Lindsay Hutton discovers the politics and pragmatics behind a meat and dairy-free diet.

Summer solstice is just around the corner, and vacation season is coming almost as quickly. Soon, the highways will be crammed with cars filled with sleeping bags, luggage and expectant faces looking to escape the daily grind. Road trips, music festivals and weekends at the cottage are being penciled in as speak. 

A vegan diet is easy if you’re calling the shots. Your fridge and cupboards are filled with familiar ingredients you can quickly throw together, and most of us living in large urban areas can run to the nearest grocery store for a brick of tofu or a package of quinoa. 

Venturing outside of the big cities can be a bit challenging for vegans and vegetarians. Many fast food joints don’t offer us a protein-rich alternative to burgers and fries, and many small town diners aren’t as familiar to catering to a veggie crowd.  And, as of press time, Cheetos still aren’t vegan. Sorry, folks. 

Canada’s first lady of vegan cuisine, cookbook author Sarah Kramer, is way ahead of you. She’s a busy gal, forever away spreading the good word and likely spends more time than she would like away from her home kitchen. Always keeping in dutiful correspondence with legions of herbivores, she decided to create a pocket-sized handbook for vegans on the go. 

Aptly titled Vegan à Go-Go (Arsenal Pulp)this handy, pocket-sized book is filled with travel tips with the vegan in mind. Packed with advice including how to explain your diet to wait staff (in several languages, no less), quickie throw-together vegan eats and everything in between, panicky vegans headed on the road can rest (and eat) easy with this little volume in their carry-on.

Last week Sarah and I had a chat about her book and the vegan away from home. 

Can you tell me a little bit about the inspiration behind setting you to write Vegan a Go-Go?

I was receiving so many letters from readers around the holidays that they were at their parents and want the recipe for this or that but they didn't bring their cookbooks with them. I mean, who travels with their cookbooks? Vegan a Go-Go is small enough that it can fit in your bag without taking up too much space and has the “best of” recipes from the first three cookbooks, plus 25 new ones. Almost all of the recipes have ingredients you can find almost anywhere.

One of my biggest frustrations as a new vegan is the narrow number of food choices available to me at many restaurants. Would you mind sharing a strategy or two on how to address this?

First. Focus on what you CAN have. Not what you can’t. It helps to have a positive outlook on life but my biggest tip is BE PREPEARED!

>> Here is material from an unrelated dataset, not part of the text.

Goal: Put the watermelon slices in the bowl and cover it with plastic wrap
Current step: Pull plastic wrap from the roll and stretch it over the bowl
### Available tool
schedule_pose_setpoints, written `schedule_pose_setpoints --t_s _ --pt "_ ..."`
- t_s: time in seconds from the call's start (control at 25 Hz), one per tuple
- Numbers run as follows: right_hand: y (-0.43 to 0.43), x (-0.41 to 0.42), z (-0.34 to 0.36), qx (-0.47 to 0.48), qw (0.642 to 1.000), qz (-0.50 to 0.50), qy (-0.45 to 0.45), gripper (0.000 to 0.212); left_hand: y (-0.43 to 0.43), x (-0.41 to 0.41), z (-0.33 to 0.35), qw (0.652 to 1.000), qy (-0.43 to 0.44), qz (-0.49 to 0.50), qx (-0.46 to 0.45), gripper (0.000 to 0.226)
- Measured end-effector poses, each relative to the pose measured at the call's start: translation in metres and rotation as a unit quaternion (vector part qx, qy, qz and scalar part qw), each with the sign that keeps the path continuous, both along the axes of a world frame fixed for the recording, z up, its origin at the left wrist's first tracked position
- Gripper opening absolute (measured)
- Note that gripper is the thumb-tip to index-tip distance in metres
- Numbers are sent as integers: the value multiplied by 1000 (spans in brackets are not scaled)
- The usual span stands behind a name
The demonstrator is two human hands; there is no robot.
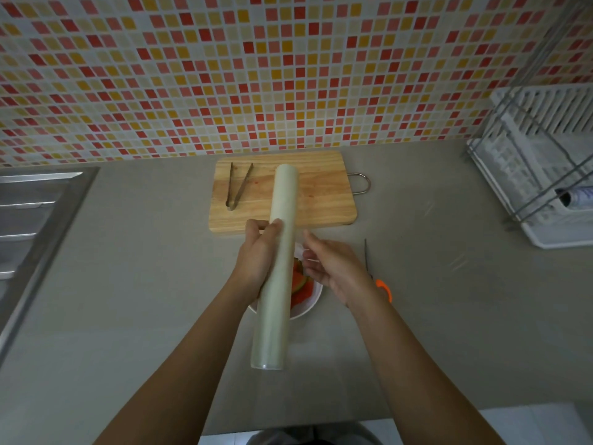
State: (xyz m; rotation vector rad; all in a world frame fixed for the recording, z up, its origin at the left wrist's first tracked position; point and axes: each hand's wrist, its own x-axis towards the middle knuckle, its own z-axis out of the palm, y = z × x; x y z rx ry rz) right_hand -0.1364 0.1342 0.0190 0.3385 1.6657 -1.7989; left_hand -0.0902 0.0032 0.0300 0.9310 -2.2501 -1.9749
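Note:
My left hand (256, 252) grips a long pale roll of plastic wrap (276, 303) around its middle, holding it lengthwise above the counter. My right hand (330, 268) is just right of the roll, fingers pinching a thin clear edge of the film. Beneath both hands sits a white bowl (309, 308), mostly hidden, with red watermelon slices (303, 289) with green rind showing inside it.
A wooden cutting board (324, 200) with metal tongs (237, 186) lies behind the bowl near the tiled wall. Orange-handled scissors (382, 284) lie to the right of the bowl. A steel sink (35, 220) is at left, a white dish rack (542, 168) at right.

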Motion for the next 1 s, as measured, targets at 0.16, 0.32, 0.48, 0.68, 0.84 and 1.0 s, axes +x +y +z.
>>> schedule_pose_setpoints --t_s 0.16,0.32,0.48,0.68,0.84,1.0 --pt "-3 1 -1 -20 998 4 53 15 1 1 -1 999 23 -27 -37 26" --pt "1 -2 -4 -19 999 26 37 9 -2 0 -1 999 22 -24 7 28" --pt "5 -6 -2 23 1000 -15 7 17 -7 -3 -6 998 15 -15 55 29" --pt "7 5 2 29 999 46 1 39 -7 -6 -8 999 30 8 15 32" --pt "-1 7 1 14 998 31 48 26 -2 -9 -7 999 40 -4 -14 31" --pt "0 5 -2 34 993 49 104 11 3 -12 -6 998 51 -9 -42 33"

You can usually find something on the menu that you can eat. My biggest advice is to plan ahead. If you know you're going to dinner in a strange town then do some research before you go. Get on the internet and see if there are vegan-friendly places there (check HappyCow.net or VegDining.com). If there are no veggie places, then stick to ethnic. Mexican, Indian, and Thai places will always have veggie choices.

And when all else fails, hit a supermarket and have a parking-lot potluck!

What's the easiest way to talk to a server about your veganism?

Keep it simple. Your server doesn’t want to hear about your ethics or the horrors of factory farming. Simply let them know that you are looking for something without meat, fish or dairy.

Many of the recipes are for the road-tripper or people who spend a lot of time moving from place to place without proper kitchen facilities. Say you're on a time-pressed road trip without access to a vegan-friendly eatery -- what would you suggest?

No matter where you live, there’s always a grocery store where you can buy peanut butter, banana and bread. Sounds like a sandwich to me!